Curtis Jones: A Key Player for Liverpool Under Iraola
Andoni Iraola has been Liverpool manager for only a matter of days, but he has already drawn a firm line in the sand over one of the club’s most debated players. Curtis Jones, entering the final year of his contract and circling transfer rumour columns all summer, is a footballer Iraola does not intend to lose.
The new head coach did not dress it up. He did not sound like a man preparing for life without the midfielder. Asked about Jones at his introductory press conference, Iraola was clear: he rates him “very highly”, calls him a “great, great player” and wants him at Liverpool “not only for this year but for more time”.
For a player whose Anfield story has never quite settled, those words matter.
A future in the balance
Jones’ situation is simple on paper and complicated in reality. He is 25. He has made 228 first-team appearances for Liverpool. He has lived the dream of a local lad breaking through at Anfield. Yet he has never truly been the first name on the team sheet.
Across the last two Premier League seasons, he has started just under half of Liverpool’s league games. Important, but not indispensable. Trusted, but not untouchable. That sort of halfway house is precisely what tends to trigger contract stand-offs.
Inter Milan have already tested Liverpool’s resolve with two bids, both rejected.

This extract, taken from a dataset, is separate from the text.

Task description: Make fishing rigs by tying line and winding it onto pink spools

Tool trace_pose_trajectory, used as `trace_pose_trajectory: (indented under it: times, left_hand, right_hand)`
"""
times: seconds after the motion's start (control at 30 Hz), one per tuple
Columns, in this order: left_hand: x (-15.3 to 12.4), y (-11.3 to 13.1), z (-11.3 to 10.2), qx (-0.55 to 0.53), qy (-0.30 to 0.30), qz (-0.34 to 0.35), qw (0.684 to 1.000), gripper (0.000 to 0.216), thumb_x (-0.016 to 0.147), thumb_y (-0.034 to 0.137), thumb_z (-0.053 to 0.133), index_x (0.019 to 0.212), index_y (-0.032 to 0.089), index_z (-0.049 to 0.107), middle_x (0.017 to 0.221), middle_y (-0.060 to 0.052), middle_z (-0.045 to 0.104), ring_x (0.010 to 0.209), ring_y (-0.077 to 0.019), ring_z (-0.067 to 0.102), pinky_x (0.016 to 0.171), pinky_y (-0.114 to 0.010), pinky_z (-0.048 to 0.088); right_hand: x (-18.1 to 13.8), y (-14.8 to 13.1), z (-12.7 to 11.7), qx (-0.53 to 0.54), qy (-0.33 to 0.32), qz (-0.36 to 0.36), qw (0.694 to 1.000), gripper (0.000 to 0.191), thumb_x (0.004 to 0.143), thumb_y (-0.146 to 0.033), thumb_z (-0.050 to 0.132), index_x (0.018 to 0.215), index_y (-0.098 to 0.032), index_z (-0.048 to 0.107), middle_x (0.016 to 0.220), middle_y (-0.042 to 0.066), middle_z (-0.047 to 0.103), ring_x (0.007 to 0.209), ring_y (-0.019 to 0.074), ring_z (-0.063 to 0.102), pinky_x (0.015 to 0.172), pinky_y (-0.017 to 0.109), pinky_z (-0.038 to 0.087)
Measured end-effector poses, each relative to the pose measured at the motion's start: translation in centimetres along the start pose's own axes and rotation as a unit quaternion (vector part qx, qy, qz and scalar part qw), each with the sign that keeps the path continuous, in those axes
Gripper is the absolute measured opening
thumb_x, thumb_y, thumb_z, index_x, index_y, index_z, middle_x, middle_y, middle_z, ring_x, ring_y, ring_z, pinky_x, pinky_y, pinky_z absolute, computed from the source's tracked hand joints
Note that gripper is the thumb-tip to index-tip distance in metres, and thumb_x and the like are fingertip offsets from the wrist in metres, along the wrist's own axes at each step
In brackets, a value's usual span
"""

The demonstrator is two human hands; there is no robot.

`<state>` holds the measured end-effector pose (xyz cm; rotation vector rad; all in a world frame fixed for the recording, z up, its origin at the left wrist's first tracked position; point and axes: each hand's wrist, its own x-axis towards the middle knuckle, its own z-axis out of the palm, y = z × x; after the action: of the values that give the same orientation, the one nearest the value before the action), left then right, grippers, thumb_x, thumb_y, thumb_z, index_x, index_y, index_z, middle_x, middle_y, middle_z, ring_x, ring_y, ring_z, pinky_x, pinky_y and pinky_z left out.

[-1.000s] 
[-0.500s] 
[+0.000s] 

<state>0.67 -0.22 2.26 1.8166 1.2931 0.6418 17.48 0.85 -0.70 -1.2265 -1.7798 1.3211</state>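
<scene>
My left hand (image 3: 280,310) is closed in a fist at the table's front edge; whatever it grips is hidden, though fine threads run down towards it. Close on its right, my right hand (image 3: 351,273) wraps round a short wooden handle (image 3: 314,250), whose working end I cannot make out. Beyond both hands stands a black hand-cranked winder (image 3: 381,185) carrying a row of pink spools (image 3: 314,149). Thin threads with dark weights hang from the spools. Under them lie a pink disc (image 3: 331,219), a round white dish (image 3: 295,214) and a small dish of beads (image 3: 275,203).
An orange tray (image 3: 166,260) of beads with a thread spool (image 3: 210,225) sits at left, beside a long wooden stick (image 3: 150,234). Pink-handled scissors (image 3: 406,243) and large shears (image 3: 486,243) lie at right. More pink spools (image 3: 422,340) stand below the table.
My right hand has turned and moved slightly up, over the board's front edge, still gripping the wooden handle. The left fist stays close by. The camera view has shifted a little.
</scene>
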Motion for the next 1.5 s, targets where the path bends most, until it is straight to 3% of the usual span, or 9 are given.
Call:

Reports in Italy then claimed Nottingham Forest had reached an agreement to sign him, a move that would have dragged Jones from the Champions League nights of his childhood club into a very different kind of fight in the Premier League.
The player’s response? A raised eyebrow emoji on social media. No statement, no long explanation. Just a hint of disbelief at the noise around his name and a public dismissal of the Forest talk.
Iraola plants his flag
Behind the scenes, the new manager is wasting no time. Iraola confirmed he would speak to Jones on Monday, his first real chance to look the midfielder in the eye and outline his vision.
The appeal is obvious. Jones is not just another squad player to Iraola. He is “very important”, a homegrown midfielder who understands the club and the city. The fact that he is Scouse is no small detail in the manager’s mind. In a dressing room that has evolved and internationalised over the years, local voices still carry a particular weight.
Iraola also pointed repeatedly to the need for depth. Liverpool expect to compete on multiple fronts again, and that demands a bench full of players who can step in without a drop in level. Letting a 25-year-old with Jones’ experience walk out of the door now, just as he enters what should be his peak years, would run against everything the new head coach has been stressing.
He wants runners. He wants intensity. He wants character. From the outside, he sees those traits in Jones.
The decision now sits with Jones
There is, of course, another side to this. Liverpool can want to keep him. Iraola can talk him up. The club can reject bids and stress his importance. None of that guarantees a signature on a new deal.
Jones has every reason to pause. He has grown up at Liverpool, yet has never been fully established as an automatic starter. He has watched others arrive, claim roles, and sometimes move on again. At 25, he must decide whether he believes this new regime will finally give him the central role he has been chasing, or whether his career needs a reset elsewhere.
What Iraola offers is clarity. No mixed messages, no lukewarm praise. Publicly, he has placed Jones at the heart of his plans and challenged the club to keep him “for more time”. Privately, he now has to sell that vision to a player who has heard promises before.
Liverpool have turned away suitors. The manager has made his stance plain. The city still sees one of its own in the No. 17 shirt.
The next move belongs to Curtis Jones.